Hey, almond milk drinkers: This one’s for you. A lot of environmentally conscious people will gravitate toward products with some sort of “green” labeling like vegan, organic or non-GMO. But these labels don’t guarantee the products are better for the environment than their conventional counterparts.

We met organic cotton already, and it’s lately become apparent that almond milk isn’t a great choice, either. Although the nuts do have a smaller carbon footprint than cow’s milk, they’re still super water-hungry: It takes more than a gallon of water to grow one almond. Oat and soy milks use less water but also come with higher carbon footprints. (OK, and dairy milks are still the worst.)

In some places, buying a local version of a product can reduce its environmental impact by reducing the number of miles it had to travel to get to you. But this concept has diminishing returns, because of how super-efficient it is to ship things like produce in huge batches.

Worse, some people are so obsessed with “buying local” that “indoor farming” is becoming a thing. Though the idea behind local produce is to reduce the distance food has to travel — by buying local produce that’s in season — businesses are cropping up that will grow produce year-round, either in heated greenhouses or, in extreme cases, indoors. They’re literally replacing free sunshine and rain with electric bulbs and water hoses. Cornell University professor emeritus Louis Albright crunched the numbers on how impractical the practice is.
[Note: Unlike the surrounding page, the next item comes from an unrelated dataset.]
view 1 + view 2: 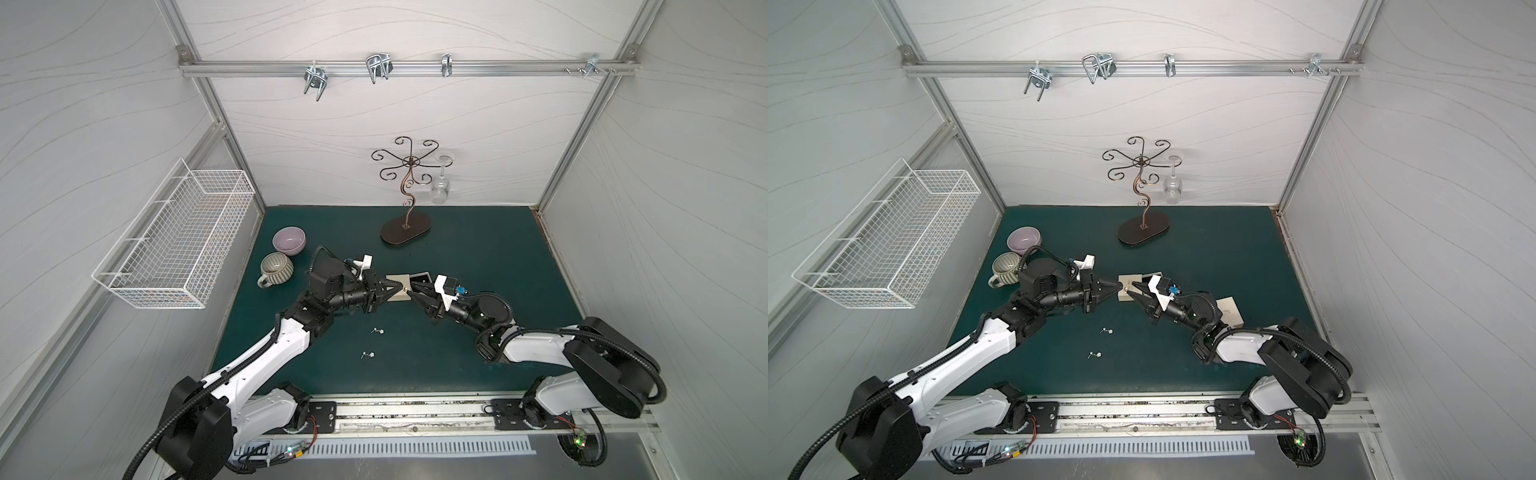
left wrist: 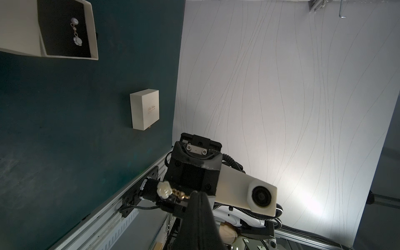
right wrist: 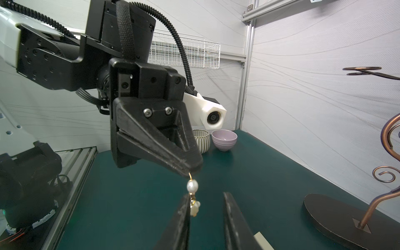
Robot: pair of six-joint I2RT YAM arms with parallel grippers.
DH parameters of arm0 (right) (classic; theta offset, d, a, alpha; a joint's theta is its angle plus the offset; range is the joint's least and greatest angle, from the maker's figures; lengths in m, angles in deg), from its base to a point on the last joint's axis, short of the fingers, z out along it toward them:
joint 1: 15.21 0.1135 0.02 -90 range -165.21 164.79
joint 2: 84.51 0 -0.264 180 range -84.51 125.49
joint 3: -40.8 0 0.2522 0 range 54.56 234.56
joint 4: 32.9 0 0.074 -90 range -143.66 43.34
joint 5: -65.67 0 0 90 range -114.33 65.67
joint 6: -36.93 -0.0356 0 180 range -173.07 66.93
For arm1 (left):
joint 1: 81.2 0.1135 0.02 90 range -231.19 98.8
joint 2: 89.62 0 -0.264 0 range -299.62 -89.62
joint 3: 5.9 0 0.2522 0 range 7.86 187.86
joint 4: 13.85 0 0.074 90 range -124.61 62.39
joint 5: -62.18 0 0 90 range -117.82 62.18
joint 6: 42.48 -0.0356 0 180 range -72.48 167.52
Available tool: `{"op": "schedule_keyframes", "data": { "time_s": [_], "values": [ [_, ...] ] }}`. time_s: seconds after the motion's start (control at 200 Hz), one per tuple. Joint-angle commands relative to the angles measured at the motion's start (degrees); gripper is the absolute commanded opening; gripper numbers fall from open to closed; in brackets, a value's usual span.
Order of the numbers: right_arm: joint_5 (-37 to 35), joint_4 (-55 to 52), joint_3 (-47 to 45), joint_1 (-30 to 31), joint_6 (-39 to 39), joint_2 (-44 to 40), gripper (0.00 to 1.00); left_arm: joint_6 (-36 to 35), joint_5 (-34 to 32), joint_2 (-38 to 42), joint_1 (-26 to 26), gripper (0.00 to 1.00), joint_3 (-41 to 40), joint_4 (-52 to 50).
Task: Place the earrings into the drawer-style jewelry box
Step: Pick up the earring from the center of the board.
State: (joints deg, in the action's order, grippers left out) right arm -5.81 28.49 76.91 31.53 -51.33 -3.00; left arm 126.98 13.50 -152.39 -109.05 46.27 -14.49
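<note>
Above the beige drawer-style jewelry box, my left gripper is shut on the top of one earring, a pearl with a gold link and a pale flower charm hanging below. My right gripper is open around the dangling charm, which rests against one of its fingers. The box's black-lined drawer is pulled out, with another earring lying inside. Two more earrings lie on the green mat nearer the front.
A second, closed beige box sits by the right arm. A lilac bowl and a striped mug stand at the left. A scrolled metal stand holding a wine glass is at the back. A wire basket hangs on the left wall.
</note>
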Motion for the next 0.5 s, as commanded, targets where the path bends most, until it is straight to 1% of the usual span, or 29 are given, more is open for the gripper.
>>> {"op": "schedule_keyframes", "data": {
  "time_s": [0.0, 0.495],
  "values": [
    [1.2, 4.1, 0.7, -0.3, 0.0, -0.4, 0.28, 1.8, 0.1, 1.1, 0.2, 0.0, 0.0, 3.1],
    [2.7, 4.1, 2.0, -0.3, -1.4, 0.2, 0.28, 2.0, -0.1, 1.9, 0.1, 0.0, -0.2, 3.1]
  ]
}}
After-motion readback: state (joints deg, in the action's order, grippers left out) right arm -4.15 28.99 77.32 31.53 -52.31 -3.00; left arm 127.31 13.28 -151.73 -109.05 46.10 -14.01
He estimates it would take about three Empire State Buildings’ worth of space — about 8.2 million square feet — just to grow enough wheat to meet the bread needs of New York City residents. In a separate study, Albright calculated that artificial lighting systems could add more than 17 pounds of carbon emissions per pound of grown lettuce.

9. Putting Compostable or Biodegradable Stuff in the Landfill, Not the Compost Bin

With an upsurge of restaurants making the switch to compostable, biodegradable bowls, cups and servingware, one might assume that these are successfully reducing waste.

But, sadly, most landfills are set up so that even biodegradable stuff doesn’t biodegrade on any reasonable timescale. That’s because most decomposition comes from bacteria and fungi that require oxygen to do their thing. Landfills are tightly packed, and once “full,” they’re often sealed off with layers of clay and plastic to prevent liquids from seeping in or out. In anaerobic places like these, what little decomposition occurs is carried out by different organisms that create methane as a byproduct — if decomposition happens at all.

That’s why composting food waste is so important. The EPA estimates that most composting households send 28 percent less trash to the curb than their noncomposting peers.